▸ WORK REQUIRED
Pull every line that includes the word "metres" from the data.

▸ INPUT DATA

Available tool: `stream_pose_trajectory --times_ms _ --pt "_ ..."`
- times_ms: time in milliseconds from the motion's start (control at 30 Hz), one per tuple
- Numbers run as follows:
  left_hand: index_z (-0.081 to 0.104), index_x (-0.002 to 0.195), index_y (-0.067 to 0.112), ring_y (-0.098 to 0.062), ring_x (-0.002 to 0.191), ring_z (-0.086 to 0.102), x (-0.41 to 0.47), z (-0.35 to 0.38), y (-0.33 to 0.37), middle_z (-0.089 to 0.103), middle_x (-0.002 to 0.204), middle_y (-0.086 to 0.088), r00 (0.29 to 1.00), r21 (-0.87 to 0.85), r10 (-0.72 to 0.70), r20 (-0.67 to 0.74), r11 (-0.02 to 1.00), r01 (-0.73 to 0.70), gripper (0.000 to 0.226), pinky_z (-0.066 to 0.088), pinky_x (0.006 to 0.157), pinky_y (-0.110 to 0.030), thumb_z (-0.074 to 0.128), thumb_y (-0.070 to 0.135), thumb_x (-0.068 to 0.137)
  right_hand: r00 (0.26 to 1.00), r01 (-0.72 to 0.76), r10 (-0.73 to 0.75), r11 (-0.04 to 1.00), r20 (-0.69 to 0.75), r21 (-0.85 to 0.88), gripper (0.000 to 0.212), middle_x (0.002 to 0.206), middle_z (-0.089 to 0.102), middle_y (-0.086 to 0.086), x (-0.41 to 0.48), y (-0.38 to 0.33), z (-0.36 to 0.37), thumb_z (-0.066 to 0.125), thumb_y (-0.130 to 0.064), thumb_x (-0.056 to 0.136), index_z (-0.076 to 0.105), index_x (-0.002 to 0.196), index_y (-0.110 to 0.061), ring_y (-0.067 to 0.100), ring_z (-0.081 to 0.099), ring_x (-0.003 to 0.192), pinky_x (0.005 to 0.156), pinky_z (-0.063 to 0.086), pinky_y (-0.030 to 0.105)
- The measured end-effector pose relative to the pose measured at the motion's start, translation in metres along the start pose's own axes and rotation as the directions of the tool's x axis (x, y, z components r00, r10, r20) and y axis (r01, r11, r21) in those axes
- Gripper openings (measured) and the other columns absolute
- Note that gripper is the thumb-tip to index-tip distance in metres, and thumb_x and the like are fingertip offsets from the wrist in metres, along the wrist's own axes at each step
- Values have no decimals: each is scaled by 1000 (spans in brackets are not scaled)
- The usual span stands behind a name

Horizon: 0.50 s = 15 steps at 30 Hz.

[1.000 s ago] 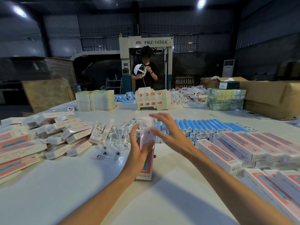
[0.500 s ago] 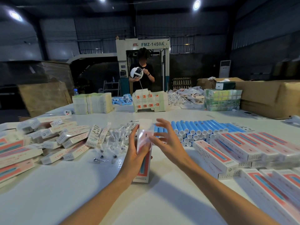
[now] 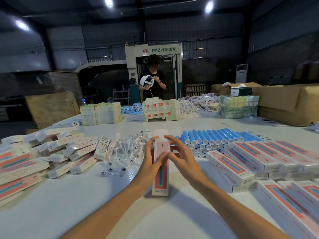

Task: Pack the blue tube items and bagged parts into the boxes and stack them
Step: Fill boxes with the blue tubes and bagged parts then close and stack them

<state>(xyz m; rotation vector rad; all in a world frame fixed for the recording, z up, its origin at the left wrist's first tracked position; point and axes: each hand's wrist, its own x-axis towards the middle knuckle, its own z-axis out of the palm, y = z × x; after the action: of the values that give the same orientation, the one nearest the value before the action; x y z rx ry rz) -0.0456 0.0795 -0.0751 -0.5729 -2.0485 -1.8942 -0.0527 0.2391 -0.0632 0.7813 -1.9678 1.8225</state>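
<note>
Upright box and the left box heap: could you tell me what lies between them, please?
Scattered clear bagged parts lie on the table there, as the head view shows.

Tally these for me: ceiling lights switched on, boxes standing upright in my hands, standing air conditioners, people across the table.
ceiling lights: 3
upright box: 1
standing air conditioner: 1
person: 1
Total: 6

Smooth printed cardboard, faintly glossy, on the upright box (image 3: 160,171) in the middle. Smooth white table (image 3: 86,200) with a soft sheen. Sleek, plastic-looking blue tubes (image 3: 214,137) to the right. Clear crinkly plastic bags (image 3: 126,149) to the left. Matt brown cardboard cartons (image 3: 290,104) far right.
</note>
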Motion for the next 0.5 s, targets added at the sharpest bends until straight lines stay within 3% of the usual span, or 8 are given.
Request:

▸ TASK RESULT
- The measured end-effector pose relative to the pose measured at the motion's start, translation in metres along the start pose's own axes and rotation as the directions of the tool's x axis (x, y, z components r00, r10, r20) and y axis (r01, r11, r21) in those axes
- Note that gripper is the thumb-tip to index-tip distance in metres, and thumb_x and the like are fingertip offsets from the wrist in metres, along the wrist's own axes at each step

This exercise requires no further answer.